Georgia life insurance law. Those questions are set out below in full.

The basic question we need to answer is whether a person can

legally take out an insurance policy on his own life with the intent

to turn around and sell that policy to a third party who has no

“insurable interest” in the policyholder’s life. The person seeking to

recover on the life insurance policy in this case says that such a

policy is legal if a third party was not involved in causing the policy

to be procured. The insurance company says that with or without

such third-party involvement, such a policy is an illegal wagering

contract and therefore void, relying on some of our case law. But as

it turns out, that case law was interpreting and applying old statutes. In 1960, our General Assembly repealed those statutes and

replaced them with new statutory language that codified some, but

not all, of the old decisional law. See OCGA § 33-24-3. And the new

language, which remains materially the same today, does not even

hint at the unilateral-intent-based limitation that the insurance

company advances. So we answer the certified questions as follows:

under Georgia law, a life insurance policy taken out by the insured

on his own life with the intent to sell the policy to a third party with

no insurable interest, but without a third party’s involvement when

the policy was procured, is not void as an illegal wagering contract.

1. Background

In 1999, Kelly Couch applied for a $500,000 life insurance

policy from Jackson National Life Insurance Company. When he

applied, Couch told Jackson that he was healthy, but that was not

true. In fact, Couch knew that he was HIV-positive, which, in 1999,

meant that he had a greatly diminished life expectancy. He bought

the policy with the intent to sell it on the secondary “viatical

2 settlement” market.1 Eight months later, Couch did just that: a

brokerage agency that specialized in viatical settlements connected

Couch with Sterling Crum, who bought Couch’s insurance policy

knowing that Couch was HIV-positive and likely had only a few

years left to live.

Couch died in 2005, and years later, Crum made a claim to

Jackson for the death benefit under Couch’s policy. Jackson denied

the claim and filed a declaratory judgment action in the U.S. District

Court for the Northern District of Georgia, seeking a declaration

that the policy was void ab initio under Georgia law as an illegal

human-life wagering contract, and that laches barred Crum’s claim.2

After a bench trial, the district court agreed with Jackson that

1 A viatical settlement is an arrangement in which a person, usually with

a terminal illness, sells a life insurance policy to a third party for less than its mature value to obtain funds that the insured can use while alive. Such settlements were common in the 1980s and 1990s for people who were HIV- positive. See Jackson Nat. Life Ins. Co. v. Crum, 25 F4th 854, 857 (11th Cir. 2022). Early on, many of these policies were legitimate, because the person had acquired the policy when healthy, without any fraud. See id. Later, as investor demand rose, some people who already had HIV worked with insurance brokers to market policies they procured fraudulently after having received an HIV diagnosis. See id. 2 It appears that Jackson could not deny Crum’s claim based on any

3 the policy was an illegal wagering contract. The court found that

Couch bought the policy without Crum’s involvement, but with the

intent to sell it in the near future to someone without an insurable

interest. See Jackson Nat. Life Ins. Co. v. Crum, No. 1:17-cv-03857-

WMR, 2020 WL 12968089, at *9 (N.D. Ga. Mar. 2, 2020). The court

acknowledged that Georgia’s statute addressing insurable interests

in the context of life insurance did not appear to prohibit such a

policy without the involvement of a third party at the time the policy

was issued. Id. at *5, *7 (citing OCGA § 33-24-3 (b), (i)). But the court

concluded that our case law treated such policies as illegal wagering

contracts, see id. at *6-*7, and so it declared the policy void ab initio.

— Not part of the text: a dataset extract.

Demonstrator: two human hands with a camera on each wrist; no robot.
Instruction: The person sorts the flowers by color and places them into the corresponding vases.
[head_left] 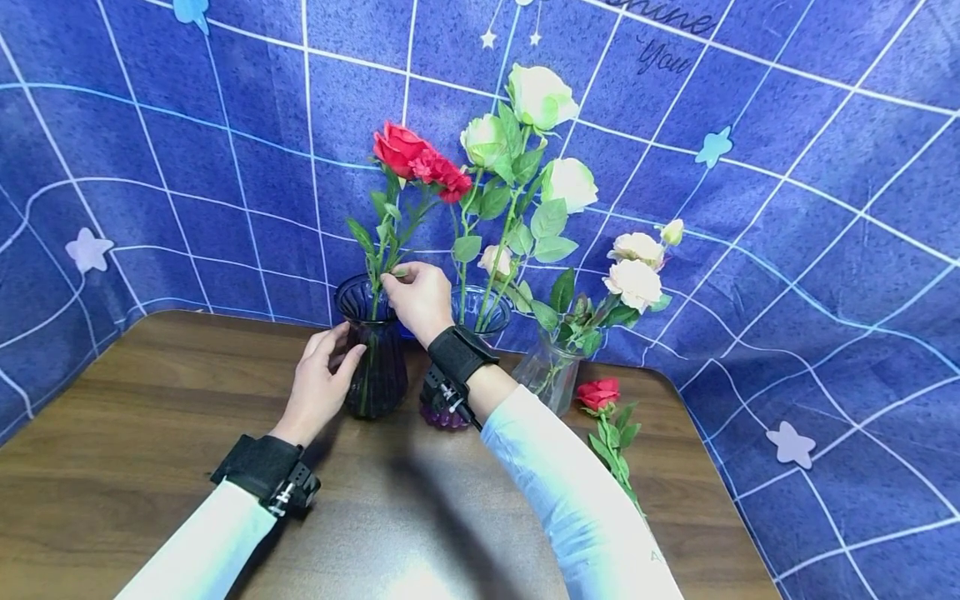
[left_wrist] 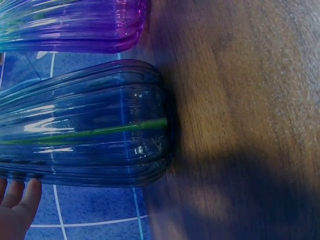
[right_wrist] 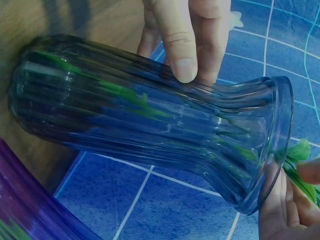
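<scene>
A dark ribbed glass vase (head_left: 377, 367) stands upright on the table. My left hand (head_left: 318, 387) holds it at the side, thumb on the front and fingers behind; its fingertips (left_wrist: 33, 187) show at the glass in the left wrist view. At the vase's mouth my right hand (head_left: 420, 300) pinches green stems, with leaves (right_wrist: 300, 150) beside its fingertips in the right wrist view. Above rise a red rose (head_left: 401, 150) and smaller red ruffled blooms (head_left: 442, 173). One green stem (left_wrist: 95, 132) reaches the vase's bottom inside.
Next to it stands a blue-purple vase (left_wrist: 125, 25) with white-green roses (head_left: 570, 183), partly behind my right wrist. A clear vase (head_left: 551, 379) with pale pink roses (head_left: 633, 283) is further right. One red rose (head_left: 600, 393) lies on the table (head_left: 150, 400). Blue cloth (head_left: 247, 167) hangs behind.
</scene>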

Crum appealed to the Eleventh Circuit. He contended that the

district court erred in declaring the policy void ab initio based on

only Couch’s unilateral intent to sell the policy soon after he bought

it. In Crum’s view, Georgia law requires “the knowing and direct

“misrepresentation or nondisclosure of a material fact” in Couch’s application because the policy contained an incontestability clause that allowed denials on such grounds only for a period of two years from the date the policy went into force. 4 involvement of an identified third-party beneficiary at the time of

the initial procurement of the policy” to find a policy void ab initio

as an illegal wager on a human life. Jackson Nat. Life Ins. Co. v.

Crum, 25 F4th 854, 856-857 (11th Cir. 2022). The Eleventh Circuit,

however, opined that Georgia case law did not definitively answer

the question these arguments raised. So the Eleventh Circuit

certified the following two questions to this Court:

1. When an insured has purchased a life insurance policy with the intent to sell the policy to a third party with no insurable interest, must either the subsequent purchaser or an intermediary[ ] be complicit in the procurement of the policy before the latter can be deemed to be an illegal wagering contract and thus void ab initio?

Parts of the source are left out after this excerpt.